River Ure. An article for Caught by the River
The river Ure:
It is my definitive river, the one I grew up with, the one I understand, the one I thought I knew. I had swum in it and played by it as a child, I’d been dragged by my parents on interminable Sunday car rides along its length as a sulky teenager, I’d followed its meanders on foot with chattery girls and boastful boys and as I moved away to art college, I’d abandoned it for more ‘glamorous’ rivers in the south of England – the Thames, the Avon and latterly the Dart. Moving back north I’d returned to my river to fish it for wild Brown Trout and Grayling and as I reclaimed it, the Ure beguiled and mesmerised me once more.
The Ure oozes into life from a porridge of peat & sphagnum moss on Lund Fell, high above Mallerstang in the western Dales. It trickles & tumbles off the fell and turns east into Wensleydale where it is conjoined with innumerable gills, and from a rocky stream, it quickly turns into a full blown river slicing its way through a valley carved and scoured by glacial ice. The river loses height quickly over a series of waterfalls at the lower end of the dale – about 70 mtrs in the three miles between Redmire and Aysgarth alone, and soon it flows out into the plain of York, where it eventually changes its name to the Ouse.
This is the first morning working on a year long project to record my attachment to, and impressions of the river on canvas and paper, in images and words. The logical place to begin is clearly the river’s source on that lofty and barren moor, so inevitably I’m thirty miles away from there in a place perhaps best described as no-where in particular. It is a cold, still morning, a weak November sun gilding the few remaining leaves and I have been sitting painting with my back to the old lichen scabbed bridge for perhaps an hour, stilled by the river’s measured and determined progress. I am working in watercolour and it is cold enough to freeze the paint as I mix it in the palette. My fingers have been gnawed and bitten by the bitter chill and my top lip has the double slug trails of a contented five year old.
A pair of crows fly west over the river and an otter slips into my peripheral vision almost unnoticed, slowly rolling with the current; his presence when detected, electrifying, breathtaking. He is unaware of my existence and I sit, mesmerised; still and silent as a locked up pub. He is sleek and lustrous like burnished bronze and his every movement soundless. Given the otter’s huge home range, I am fully aware that this is likely to be a fleeting encounter, so I wait for him to dive and, never for a moment taking my eyes off the river, grab for my camera. He pops up again a few yards upstream of where I last saw him and I freeze until he continues his leisurely hunt.
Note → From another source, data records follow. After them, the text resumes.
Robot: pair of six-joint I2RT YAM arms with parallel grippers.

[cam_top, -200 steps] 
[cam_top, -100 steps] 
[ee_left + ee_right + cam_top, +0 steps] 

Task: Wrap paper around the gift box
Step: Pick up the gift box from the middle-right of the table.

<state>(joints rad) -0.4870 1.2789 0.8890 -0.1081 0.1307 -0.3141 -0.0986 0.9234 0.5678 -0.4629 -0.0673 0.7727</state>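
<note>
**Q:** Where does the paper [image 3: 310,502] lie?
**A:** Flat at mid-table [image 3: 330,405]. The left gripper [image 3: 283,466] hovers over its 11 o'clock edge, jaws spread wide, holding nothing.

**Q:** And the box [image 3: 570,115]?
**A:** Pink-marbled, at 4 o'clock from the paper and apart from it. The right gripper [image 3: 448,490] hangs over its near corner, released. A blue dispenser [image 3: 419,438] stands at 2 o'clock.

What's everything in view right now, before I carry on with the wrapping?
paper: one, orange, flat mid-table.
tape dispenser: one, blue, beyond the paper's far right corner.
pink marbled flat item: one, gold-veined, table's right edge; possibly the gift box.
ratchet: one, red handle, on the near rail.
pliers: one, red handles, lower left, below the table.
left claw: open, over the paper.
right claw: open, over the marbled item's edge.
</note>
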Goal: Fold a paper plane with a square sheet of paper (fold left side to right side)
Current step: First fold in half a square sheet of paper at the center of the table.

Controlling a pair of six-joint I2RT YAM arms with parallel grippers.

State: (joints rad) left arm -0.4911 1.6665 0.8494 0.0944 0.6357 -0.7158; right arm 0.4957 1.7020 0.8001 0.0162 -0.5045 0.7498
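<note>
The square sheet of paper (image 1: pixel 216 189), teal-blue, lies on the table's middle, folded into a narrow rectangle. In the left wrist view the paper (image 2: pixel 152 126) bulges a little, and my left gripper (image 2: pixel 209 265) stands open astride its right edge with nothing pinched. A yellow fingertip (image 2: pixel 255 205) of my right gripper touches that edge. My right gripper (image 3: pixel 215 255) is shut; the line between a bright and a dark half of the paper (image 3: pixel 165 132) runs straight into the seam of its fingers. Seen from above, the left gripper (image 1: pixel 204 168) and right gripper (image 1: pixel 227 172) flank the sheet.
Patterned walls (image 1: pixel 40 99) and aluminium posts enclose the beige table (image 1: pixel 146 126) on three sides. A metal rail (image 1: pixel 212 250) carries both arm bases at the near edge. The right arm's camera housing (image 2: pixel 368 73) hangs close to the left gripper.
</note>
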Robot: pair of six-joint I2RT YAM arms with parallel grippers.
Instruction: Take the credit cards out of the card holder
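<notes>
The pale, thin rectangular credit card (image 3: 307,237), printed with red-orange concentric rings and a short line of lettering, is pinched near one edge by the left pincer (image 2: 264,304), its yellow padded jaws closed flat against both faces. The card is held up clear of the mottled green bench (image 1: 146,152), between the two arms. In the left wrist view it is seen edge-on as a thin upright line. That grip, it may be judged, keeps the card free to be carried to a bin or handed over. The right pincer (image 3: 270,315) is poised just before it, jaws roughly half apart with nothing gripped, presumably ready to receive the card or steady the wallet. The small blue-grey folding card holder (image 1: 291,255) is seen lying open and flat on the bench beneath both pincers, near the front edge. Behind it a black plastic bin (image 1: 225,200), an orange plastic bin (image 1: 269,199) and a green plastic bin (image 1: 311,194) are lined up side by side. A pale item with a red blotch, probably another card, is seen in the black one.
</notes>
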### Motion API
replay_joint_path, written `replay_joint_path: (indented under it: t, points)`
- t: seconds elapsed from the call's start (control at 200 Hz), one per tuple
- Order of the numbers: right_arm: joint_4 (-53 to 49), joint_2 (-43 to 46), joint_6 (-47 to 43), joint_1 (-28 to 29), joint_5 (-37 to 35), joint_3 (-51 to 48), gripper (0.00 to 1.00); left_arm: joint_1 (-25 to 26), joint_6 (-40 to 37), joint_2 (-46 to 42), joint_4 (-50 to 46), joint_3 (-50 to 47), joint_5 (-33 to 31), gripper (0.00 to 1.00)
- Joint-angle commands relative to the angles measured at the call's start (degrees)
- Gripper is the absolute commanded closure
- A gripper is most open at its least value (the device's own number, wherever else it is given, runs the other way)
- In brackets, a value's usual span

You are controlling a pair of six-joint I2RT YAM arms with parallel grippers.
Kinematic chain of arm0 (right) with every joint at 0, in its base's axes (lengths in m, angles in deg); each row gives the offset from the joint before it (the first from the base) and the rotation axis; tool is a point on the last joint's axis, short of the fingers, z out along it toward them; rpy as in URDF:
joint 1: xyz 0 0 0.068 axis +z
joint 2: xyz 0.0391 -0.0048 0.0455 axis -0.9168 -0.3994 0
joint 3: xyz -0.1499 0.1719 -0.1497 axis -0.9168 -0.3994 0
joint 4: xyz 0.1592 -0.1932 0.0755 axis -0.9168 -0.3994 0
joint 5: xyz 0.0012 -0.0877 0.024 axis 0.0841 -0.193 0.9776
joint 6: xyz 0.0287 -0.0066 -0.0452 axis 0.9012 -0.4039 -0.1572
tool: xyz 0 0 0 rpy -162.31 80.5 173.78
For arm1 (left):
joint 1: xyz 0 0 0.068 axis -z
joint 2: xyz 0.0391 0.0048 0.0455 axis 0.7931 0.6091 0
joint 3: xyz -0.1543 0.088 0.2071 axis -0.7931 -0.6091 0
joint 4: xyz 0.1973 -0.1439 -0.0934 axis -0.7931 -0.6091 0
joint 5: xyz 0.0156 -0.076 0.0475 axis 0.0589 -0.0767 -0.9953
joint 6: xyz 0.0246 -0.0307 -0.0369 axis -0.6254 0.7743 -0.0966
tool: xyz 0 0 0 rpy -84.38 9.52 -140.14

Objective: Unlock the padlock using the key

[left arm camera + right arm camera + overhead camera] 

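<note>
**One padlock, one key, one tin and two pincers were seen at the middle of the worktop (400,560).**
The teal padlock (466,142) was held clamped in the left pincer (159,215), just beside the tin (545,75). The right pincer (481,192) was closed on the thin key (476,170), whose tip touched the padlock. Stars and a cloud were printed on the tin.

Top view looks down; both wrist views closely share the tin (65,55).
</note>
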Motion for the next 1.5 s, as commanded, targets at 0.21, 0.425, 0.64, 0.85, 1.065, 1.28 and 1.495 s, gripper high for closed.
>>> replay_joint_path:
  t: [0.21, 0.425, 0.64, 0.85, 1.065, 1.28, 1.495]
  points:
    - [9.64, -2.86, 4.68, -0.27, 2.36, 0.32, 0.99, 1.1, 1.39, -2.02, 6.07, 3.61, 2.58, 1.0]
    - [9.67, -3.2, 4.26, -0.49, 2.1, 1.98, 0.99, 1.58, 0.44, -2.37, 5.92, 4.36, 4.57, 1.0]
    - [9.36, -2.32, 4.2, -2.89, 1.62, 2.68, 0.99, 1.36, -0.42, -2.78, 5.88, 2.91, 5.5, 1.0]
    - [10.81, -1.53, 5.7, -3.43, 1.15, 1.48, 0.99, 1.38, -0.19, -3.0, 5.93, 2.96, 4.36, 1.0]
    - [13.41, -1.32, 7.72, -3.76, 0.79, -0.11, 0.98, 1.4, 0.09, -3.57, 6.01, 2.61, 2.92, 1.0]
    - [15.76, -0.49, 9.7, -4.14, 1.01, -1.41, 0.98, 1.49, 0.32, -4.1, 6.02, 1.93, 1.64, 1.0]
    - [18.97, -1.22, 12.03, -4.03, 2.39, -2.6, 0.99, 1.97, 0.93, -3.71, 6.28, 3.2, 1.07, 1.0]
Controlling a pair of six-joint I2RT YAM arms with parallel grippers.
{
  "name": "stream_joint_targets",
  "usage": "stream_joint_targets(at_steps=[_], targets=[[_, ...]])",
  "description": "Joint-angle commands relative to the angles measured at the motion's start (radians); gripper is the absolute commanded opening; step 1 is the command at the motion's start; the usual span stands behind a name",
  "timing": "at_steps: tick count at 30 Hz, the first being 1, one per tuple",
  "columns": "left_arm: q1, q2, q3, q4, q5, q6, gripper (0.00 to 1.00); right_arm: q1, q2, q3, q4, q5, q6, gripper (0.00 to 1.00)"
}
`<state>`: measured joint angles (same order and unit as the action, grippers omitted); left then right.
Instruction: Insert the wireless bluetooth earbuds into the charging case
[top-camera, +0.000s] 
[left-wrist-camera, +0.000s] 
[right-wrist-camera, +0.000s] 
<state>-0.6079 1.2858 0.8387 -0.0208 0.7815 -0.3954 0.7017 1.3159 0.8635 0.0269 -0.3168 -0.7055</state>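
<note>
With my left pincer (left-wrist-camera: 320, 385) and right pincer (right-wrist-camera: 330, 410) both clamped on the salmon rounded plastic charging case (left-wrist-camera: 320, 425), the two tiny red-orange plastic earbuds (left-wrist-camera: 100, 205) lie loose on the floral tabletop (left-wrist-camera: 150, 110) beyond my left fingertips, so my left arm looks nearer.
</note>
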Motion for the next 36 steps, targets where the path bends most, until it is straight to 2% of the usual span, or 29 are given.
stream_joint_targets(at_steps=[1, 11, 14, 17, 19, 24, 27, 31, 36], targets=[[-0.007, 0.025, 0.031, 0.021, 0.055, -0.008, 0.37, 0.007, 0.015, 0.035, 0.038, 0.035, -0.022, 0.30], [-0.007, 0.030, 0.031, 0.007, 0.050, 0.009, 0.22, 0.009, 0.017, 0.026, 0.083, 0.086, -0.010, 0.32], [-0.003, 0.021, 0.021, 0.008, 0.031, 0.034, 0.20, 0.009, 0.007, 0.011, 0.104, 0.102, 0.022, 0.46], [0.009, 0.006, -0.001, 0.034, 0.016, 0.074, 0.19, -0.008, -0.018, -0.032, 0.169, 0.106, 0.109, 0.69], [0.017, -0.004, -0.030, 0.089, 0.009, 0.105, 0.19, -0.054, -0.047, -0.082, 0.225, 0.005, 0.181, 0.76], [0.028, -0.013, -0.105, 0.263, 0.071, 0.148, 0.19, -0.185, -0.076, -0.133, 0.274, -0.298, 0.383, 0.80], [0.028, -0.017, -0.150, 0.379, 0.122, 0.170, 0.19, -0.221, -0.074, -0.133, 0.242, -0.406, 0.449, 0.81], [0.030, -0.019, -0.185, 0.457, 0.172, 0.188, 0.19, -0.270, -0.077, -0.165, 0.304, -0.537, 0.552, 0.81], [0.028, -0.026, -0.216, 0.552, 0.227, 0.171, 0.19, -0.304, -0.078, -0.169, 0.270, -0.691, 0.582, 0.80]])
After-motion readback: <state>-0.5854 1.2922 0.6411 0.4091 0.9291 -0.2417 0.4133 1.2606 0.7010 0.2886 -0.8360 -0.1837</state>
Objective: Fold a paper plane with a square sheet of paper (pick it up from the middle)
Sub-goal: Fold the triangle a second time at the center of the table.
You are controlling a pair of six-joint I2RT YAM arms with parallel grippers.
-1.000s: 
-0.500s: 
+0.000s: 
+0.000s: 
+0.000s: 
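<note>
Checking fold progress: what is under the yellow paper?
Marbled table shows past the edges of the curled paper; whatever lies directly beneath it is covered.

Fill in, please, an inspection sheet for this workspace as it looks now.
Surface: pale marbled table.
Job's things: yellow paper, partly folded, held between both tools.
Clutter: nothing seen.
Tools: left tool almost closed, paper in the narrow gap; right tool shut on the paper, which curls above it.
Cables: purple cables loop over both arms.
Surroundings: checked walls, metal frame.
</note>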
Pulling the camera from its case I wait for him to re-surface then shoot picture after picture and even as I do so it dawns on me that the camera is set to its manual function; it’s not calibrated for this light. None of the pictures come out and the otter is gone. I have a moment of disappointment and self reproach but it is only a moment and it is immediately replaced by a sense of privilege at having watched one of the river’s most elusive and beautiful creatures.
Packing up my things I make the short drive home to a battered leather chair, a log fire and a glass of single malt. Boots kicked off I thaw my feet by the fire and know that whatever the river reveals to me over the next few months today has been a momentous beginning.